--- Work order ---
The entire listing below is to be transcribed without a single slip.

*** Opening Provided material ***

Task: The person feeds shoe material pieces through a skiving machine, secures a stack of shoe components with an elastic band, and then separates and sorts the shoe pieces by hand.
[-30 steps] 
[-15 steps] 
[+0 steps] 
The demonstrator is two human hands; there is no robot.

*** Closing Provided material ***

--- Result below ---
Task: The person feeds shoe material pieces through a skiving machine, secures a stack of shoe components with an elastic band, and then separates and sorts the shoe pieces by hand.
[-30 steps] 
[-15 steps] 
[+0 steps] 
The demonstrator is two human hands; there is no robot.

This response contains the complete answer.